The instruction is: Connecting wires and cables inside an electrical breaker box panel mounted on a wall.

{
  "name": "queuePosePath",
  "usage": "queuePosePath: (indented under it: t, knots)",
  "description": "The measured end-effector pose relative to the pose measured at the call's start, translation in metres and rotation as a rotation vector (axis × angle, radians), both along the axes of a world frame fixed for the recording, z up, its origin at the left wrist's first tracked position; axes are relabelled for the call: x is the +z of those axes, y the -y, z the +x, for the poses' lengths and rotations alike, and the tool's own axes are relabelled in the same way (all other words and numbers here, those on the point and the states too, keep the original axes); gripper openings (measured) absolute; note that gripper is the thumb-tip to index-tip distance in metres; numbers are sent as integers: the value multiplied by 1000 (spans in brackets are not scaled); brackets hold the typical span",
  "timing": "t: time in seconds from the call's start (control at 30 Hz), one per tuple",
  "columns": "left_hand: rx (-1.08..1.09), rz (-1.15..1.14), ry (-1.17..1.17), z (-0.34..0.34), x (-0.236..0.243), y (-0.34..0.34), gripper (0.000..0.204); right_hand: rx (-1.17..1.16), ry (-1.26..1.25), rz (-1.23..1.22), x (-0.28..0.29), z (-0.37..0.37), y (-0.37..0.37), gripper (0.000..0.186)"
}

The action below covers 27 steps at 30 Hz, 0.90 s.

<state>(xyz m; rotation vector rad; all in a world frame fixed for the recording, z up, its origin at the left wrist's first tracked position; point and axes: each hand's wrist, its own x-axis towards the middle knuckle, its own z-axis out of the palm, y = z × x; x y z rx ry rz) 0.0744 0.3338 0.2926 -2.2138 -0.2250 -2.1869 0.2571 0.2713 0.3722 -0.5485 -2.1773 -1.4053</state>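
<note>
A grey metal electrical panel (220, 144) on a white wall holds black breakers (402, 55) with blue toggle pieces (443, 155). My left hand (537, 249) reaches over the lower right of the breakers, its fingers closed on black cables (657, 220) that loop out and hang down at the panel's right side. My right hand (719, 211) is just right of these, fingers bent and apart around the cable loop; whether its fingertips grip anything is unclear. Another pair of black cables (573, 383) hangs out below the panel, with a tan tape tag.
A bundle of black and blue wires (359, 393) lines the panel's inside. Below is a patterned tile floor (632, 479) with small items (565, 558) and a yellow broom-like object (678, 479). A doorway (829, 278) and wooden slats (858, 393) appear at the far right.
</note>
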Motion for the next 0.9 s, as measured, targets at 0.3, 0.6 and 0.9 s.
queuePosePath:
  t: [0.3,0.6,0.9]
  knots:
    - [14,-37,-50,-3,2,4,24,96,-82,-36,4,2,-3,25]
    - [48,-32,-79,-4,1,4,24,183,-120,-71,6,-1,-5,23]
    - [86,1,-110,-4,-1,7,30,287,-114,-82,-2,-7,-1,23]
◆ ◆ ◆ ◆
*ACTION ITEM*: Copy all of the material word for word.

*YOUR RESPONSE*:
The instruction is: Connecting wires and cables inside an electrical breaker box panel mounted on a wall.

{
  "name": "queuePosePath",
  "usage": "queuePosePath: (indented under it: t, knots)",
  "description": "The measured end-effector pose relative to the pose measured at the call's start, translation in metres and rotation as a rotation vector (axis × angle, radians), both along the axes of a world frame fixed for the recording, z up, its origin at the left wrist's first tracked position; axes are relabelled for the call: x is the +z of those axes, y the -y, z the +x, for the poses' lengths and rotations alike, and the tool's own axes are relabelled in the same way (all other words and numbers here, those on the point and the states too, keep the original axes); gripper openings (measured) absolute; note that gripper is the thumb-tip to index-tip distance in metres; numbers are sent as integers: the value multiplied by 1000 (spans in brackets are not scaled); brackets hold the typical span",
  "timing": "t: time in seconds from the call's start (control at 30 Hz), one per tuple",
  "columns": "left_hand: rx (-1.08..1.09), rz (-1.15..1.14), ry (-1.17..1.17), z (-0.34..0.34), x (-0.236..0.243), y (-0.34..0.34), gripper (0.000..0.204); right_hand: rx (-1.17..1.16), ry (-1.26..1.25), rz (-1.23..1.22), x (-0.28..0.29), z (-0.37..0.37), y (-0.37..0.37), gripper (0.000..0.186)"
}

The action below covers 27 steps at 30 Hz, 0.90 s.

<state>(xyz m; rotation vector rad; all in a world frame fixed for the recording, z up, its origin at the left wrist's first tracked position; point and axes: each hand's wrist, its own x-axis towards the middle knuckle, its own z-axis out of the palm, y = z × x; x y z rx ry rz) 0.0744 0.3338 0.2926 -2.2138 -0.2250 -2.1869 0.2571 0.2713 0.3722 -0.5485 -2.1773 -1.4053</state>
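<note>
A grey metal electrical panel (220, 144) on a white wall holds black breakers (402, 55) with blue toggle pieces (443, 155). My left hand (537, 249) reaches over the lower right of the breakers, its fingers closed on black cables (657, 220) that loop out and hang down at the panel's right side. My right hand (719, 211) is just right of these, fingers bent and apart around the cable loop; whether its fingertips grip anything is unclear. Another pair of black cables (573, 383) hangs out below the panel, with a tan tape tag.
A bundle of black and blue wires (359, 393) lines the panel's inside. Below is a patterned tile floor (632, 479) with small items (565, 558) and a yellow broom-like object (678, 479). A doorway (829, 278) and wooden slats (858, 393) appear at the far right.
</note>
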Motion for the next 0.9 s, as measured, targets at 0.3, 0.6 and 0.9 s.
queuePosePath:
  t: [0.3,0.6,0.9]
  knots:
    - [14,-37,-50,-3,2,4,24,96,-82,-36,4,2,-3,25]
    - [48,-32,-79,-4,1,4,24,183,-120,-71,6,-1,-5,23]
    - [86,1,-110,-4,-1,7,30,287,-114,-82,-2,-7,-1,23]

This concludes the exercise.